With the closest batting cages miles away in Santa Fe Springs and Bellflower, Torres announced last year his intentions to open the batting cage facility, which has drawn nearly 300 people since its grand opening on Feb. 18.
"I'm excited to be here," said Torres. "I wanted to do something for the community and for my family...a safe, clean, affordable facility where you can workout with quality instructors and quality equipment. A professional environment where you can take your skills to the next level."
Triple Play Batting Cages is indeed a new exploit for Torres, who most recently worked as a junior high pastor at the First Baptist Church of Downey.
However, after the church laid off several of its youth pastors in November 2010, Torres was left wondering what he should pursue next in life.
While reflecting on his passion for working with youth and his love of baseball during his own childhood, the Warren High School alumni had an epiphany.
"A baseball batting cage," said Torres who still resides in Downey.
Plans for the facility began in December 2010 when a friend of Torres decided to partner with him on the project.
Inside a building originally zoned for commercial manufacturing, Triple Play Batting Cages includes three full-size cages, three smaller drill cages, and a 200-square-foot retail area that will soon accommodate the sale of baseball and softball gear.
Triple Play also has six experienced instructors available to train with individuals on everything from batting to pitching.
Torres touts that the new facility allows visitors to customize their workout routines as coaches and players will be able to stop the pitching machines or the live batting practice whenever they want and focus on instruction.
"That brings your workout to a professional level," said Torres.
Currently, Torres is working on building relationships with local coaches and baseball and softball organizations like Nemesis Elite and Northwest Downey Little League.
"In the summer, we'll be offering free clinics for coaches to make them feel like this is their place," he said.
Torres also envisions an internship program for local high school students in the future that will teach teenagers about business while they learn to give back to the community by working with kids in sports programs.
"This is a good opportunity for myself and my partners," he said. "There's not a facility like this in a five to ten mile radius."
Torres and his team have been getting the word out about the new indoor batting cages mostly through means of social media on the Internet using their website and Facebook to generate buzz.
"I'm fairly new to this," said Torres. "This is a new adventure for me and my family, but I've got a great support system and board of directors."
Triple Play offers individual and team rates and charges by time spent in the cage, not with tokens or numbers of pitches.
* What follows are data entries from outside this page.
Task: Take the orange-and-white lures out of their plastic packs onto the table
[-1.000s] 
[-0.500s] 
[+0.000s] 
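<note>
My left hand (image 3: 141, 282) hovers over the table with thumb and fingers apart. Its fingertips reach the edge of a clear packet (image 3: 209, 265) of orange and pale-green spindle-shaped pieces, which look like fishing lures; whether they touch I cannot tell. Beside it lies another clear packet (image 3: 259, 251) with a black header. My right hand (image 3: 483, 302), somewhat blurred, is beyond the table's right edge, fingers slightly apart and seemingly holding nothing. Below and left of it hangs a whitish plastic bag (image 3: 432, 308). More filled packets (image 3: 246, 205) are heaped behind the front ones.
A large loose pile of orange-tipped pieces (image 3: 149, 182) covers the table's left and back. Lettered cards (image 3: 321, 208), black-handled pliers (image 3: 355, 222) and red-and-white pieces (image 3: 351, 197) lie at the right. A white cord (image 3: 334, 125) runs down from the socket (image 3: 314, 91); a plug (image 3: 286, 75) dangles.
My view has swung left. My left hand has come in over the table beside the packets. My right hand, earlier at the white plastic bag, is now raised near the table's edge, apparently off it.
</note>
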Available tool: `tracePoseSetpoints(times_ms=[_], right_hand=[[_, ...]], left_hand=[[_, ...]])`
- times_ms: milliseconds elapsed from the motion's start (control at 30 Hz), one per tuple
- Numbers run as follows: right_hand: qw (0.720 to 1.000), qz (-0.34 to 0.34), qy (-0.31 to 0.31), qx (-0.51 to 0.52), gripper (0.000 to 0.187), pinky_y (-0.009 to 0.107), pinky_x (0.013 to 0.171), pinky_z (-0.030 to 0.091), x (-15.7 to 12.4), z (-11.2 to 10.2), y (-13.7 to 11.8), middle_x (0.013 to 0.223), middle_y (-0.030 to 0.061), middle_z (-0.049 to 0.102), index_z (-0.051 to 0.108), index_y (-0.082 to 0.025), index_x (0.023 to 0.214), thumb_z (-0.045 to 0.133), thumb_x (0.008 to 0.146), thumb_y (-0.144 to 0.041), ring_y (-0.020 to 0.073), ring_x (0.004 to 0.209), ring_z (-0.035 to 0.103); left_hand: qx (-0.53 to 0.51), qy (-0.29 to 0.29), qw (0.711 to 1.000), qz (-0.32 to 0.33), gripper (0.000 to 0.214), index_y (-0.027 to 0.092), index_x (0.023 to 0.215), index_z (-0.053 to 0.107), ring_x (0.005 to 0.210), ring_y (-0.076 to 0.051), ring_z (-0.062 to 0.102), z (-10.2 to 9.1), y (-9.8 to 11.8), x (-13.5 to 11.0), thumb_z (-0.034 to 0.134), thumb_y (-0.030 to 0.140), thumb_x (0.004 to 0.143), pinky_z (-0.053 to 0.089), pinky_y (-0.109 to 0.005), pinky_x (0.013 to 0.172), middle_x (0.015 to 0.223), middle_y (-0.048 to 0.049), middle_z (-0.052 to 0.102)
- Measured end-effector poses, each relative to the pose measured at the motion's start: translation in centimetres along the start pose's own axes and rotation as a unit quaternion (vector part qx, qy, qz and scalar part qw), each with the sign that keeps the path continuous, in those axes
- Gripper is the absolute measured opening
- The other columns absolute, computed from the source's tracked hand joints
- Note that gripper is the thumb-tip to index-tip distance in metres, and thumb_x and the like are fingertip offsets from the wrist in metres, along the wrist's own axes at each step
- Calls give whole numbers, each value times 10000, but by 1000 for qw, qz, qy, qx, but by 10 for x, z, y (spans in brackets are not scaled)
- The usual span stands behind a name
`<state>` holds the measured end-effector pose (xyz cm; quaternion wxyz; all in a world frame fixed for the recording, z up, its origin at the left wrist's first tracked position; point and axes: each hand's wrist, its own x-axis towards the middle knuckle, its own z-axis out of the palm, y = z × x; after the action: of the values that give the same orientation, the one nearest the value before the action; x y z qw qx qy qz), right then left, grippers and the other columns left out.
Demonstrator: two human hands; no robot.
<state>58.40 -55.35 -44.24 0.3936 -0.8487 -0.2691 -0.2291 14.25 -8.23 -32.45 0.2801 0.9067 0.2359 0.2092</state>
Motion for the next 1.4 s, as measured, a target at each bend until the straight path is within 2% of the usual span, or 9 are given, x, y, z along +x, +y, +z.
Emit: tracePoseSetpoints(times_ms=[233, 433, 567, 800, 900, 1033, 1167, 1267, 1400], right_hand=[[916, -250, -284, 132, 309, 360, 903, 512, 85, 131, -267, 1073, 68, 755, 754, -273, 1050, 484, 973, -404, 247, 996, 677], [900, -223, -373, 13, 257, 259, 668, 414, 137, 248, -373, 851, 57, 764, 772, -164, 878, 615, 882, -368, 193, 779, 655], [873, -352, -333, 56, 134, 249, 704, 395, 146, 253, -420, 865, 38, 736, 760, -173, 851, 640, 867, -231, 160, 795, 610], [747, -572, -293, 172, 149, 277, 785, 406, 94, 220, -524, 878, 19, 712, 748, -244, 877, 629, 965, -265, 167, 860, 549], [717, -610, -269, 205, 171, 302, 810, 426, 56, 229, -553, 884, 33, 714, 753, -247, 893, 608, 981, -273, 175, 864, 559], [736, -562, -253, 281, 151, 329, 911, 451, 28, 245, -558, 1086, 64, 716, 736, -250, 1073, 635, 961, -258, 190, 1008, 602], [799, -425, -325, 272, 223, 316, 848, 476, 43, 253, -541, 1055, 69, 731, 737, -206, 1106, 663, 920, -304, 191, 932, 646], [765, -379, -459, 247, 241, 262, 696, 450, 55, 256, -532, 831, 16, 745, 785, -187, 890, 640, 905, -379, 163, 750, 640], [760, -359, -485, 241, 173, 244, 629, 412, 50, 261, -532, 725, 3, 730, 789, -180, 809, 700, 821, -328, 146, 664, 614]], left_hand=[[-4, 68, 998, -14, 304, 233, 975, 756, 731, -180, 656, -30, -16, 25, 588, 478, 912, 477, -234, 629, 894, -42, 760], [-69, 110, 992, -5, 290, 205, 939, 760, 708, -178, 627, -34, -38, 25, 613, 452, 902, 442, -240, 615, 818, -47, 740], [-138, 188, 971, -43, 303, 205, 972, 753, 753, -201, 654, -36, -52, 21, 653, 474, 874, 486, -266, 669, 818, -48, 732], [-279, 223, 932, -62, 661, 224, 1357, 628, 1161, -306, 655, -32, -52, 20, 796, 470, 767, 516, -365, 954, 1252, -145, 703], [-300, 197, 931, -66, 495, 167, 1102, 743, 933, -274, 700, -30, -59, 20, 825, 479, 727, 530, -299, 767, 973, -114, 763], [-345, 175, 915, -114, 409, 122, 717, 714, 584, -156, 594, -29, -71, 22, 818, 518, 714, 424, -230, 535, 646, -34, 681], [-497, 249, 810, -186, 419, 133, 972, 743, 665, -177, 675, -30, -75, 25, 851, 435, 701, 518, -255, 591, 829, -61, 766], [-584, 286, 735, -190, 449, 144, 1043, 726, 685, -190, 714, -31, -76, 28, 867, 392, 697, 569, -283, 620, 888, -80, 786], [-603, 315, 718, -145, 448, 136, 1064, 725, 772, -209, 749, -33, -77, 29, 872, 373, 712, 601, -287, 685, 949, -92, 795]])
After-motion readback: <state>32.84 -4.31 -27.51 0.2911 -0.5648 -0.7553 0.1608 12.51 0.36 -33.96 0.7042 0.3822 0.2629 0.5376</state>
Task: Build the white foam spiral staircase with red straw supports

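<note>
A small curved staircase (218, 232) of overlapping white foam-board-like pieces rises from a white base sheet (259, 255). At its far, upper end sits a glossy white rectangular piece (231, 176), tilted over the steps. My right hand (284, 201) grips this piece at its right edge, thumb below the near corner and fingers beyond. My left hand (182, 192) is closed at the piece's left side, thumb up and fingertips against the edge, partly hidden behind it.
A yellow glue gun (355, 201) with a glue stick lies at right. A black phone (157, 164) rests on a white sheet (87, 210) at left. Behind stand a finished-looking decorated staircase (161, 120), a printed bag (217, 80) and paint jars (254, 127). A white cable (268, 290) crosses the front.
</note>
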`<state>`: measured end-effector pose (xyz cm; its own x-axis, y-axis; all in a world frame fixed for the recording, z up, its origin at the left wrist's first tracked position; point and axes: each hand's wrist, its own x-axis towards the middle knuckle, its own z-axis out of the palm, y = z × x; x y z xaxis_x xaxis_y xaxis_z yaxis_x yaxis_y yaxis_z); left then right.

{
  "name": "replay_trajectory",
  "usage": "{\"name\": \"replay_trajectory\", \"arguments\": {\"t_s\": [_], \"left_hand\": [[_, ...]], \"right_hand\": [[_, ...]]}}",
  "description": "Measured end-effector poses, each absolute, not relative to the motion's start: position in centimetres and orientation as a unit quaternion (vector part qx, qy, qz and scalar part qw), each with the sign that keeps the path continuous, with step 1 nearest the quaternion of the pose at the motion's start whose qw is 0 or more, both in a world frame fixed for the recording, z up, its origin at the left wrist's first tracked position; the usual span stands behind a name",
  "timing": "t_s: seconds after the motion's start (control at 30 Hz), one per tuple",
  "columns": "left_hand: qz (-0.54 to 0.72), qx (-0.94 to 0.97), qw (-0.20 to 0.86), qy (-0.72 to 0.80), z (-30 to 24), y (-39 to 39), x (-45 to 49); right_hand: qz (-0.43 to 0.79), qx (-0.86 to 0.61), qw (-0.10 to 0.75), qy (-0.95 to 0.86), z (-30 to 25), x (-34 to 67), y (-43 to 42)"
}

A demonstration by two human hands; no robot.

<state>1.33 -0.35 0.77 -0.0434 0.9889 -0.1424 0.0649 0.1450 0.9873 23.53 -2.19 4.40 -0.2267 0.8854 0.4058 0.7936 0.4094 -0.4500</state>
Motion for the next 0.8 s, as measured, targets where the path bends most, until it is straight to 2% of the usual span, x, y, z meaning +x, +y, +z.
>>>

Currently, the individual prices range from $10 for 15 minutes in the batting cage to $25 for an hour of practice.
The facility is currently open Monday through Friday, 12 - 9 p.m., and Saturday, 9 - 9 p.m. Triple Play is closed on Sundays. Torres said there will be extended hours during the summer months along with day camps for kids.
Torres hopes Triple Play will help kids in the community achieve their dreams of playing baseball and making it to the big leagues.
"I want them to learn from my experience and the mistake I made. I look back and think I should've stayed with it," said Torres. "I never got the opportunity to, but now I can give back to the community and let kids know you can. Make that dream happen."